Date of this Version
Birth Defects Research Part A: Clinical and Molecular Teratology Volume 103, Issue 11, November 2015, Pages: 972–993
Major structural birth defects collectively affect 3 to 5% of births in the United States and contribute substantially to mortality and morbidity (CDC, 2008; TDSHS, 2015). Since 2000, the National Birth Defects Prevention Network (NBDPN) has annually published state-specific data for selected major birth defects affecting a range of organ systems, including central nervous, eye, ear, cardiovascular, orofacial, gastrointestinal, genitourinary, and musculoskeletal, as well as chromosomal and other conditions, such as amniotic bands. While the NBPDN list of birth defects had remained relatively unchanged for two decades, it was recently revised and released with the 2014 NBDPN Annual Report (Mai et al., 2014). Several factors necessitated an in-depth examination of the list of conditions: (1) development of national data quality standards for birth defects surveillance in the United States; (2) transition of the diagnostic coding system from the International Classification of Diseases, 9th Revision, Clinical Modification (ICD-9-CM) to ICD-10-CM; and (3) inclusion of newborn screening for critical congenital heart defects (CCHD), with 12 primary and secondary CCHD targets, on the national Recommended Uniform Screening Panel. The revision process included a review of each condition in relation to its public health importance, state of current knowledge, and clinical factors, such as accuracy of diagnosis within a child’s first year of life. Table 1 presents the revised list of birth defects and their diagnostic codes [ICD-9-CM and Centers for Disease Control and Prevention/British Pediatric Association Classification of Diseases (CDC/BPA)].

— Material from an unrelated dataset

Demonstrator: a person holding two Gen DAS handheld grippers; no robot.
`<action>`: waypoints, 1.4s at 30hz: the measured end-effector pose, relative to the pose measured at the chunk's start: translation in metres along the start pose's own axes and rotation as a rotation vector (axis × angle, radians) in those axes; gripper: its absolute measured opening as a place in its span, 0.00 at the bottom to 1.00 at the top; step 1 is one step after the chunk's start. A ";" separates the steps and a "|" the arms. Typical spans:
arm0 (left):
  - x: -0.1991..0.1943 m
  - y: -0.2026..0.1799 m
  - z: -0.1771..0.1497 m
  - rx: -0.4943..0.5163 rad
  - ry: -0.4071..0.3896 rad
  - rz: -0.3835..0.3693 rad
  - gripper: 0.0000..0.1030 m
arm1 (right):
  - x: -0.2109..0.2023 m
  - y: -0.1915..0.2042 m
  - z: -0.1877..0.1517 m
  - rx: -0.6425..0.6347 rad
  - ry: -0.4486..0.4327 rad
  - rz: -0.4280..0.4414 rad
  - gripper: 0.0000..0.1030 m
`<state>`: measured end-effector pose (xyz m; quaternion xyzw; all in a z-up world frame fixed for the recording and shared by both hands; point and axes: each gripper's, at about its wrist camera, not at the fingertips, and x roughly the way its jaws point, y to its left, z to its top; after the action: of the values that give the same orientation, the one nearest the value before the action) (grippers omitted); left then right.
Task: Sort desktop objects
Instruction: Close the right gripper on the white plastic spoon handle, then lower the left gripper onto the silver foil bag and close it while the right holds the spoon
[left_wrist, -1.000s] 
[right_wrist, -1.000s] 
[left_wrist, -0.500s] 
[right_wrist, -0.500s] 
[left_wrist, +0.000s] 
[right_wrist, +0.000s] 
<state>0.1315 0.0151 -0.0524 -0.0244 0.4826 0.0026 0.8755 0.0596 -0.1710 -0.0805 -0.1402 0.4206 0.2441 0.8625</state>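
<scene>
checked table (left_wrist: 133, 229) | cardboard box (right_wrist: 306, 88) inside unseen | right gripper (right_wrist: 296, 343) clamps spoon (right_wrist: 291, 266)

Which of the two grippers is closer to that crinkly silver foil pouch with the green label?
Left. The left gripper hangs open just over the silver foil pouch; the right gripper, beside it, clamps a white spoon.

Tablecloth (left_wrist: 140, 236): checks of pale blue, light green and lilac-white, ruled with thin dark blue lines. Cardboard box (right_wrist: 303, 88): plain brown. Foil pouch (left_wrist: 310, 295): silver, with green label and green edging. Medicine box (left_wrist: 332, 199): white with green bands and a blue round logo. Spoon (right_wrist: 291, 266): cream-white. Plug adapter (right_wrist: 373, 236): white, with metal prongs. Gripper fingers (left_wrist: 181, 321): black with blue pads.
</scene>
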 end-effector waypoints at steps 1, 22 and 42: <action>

The data component of the 2015 NBDPN Annual Report comprises: (1) state-specific data from 41 population-based birth defects surveillance programs for the 47 major birth defects listed in Table 1; (2) a directory of state birth defects surveillance programs, which details data collection, surveillance methodology, and birth defects contacts; and (3) a descriptive data brief further highlighting the variability in prevalence estimates across population-based birth defects programs.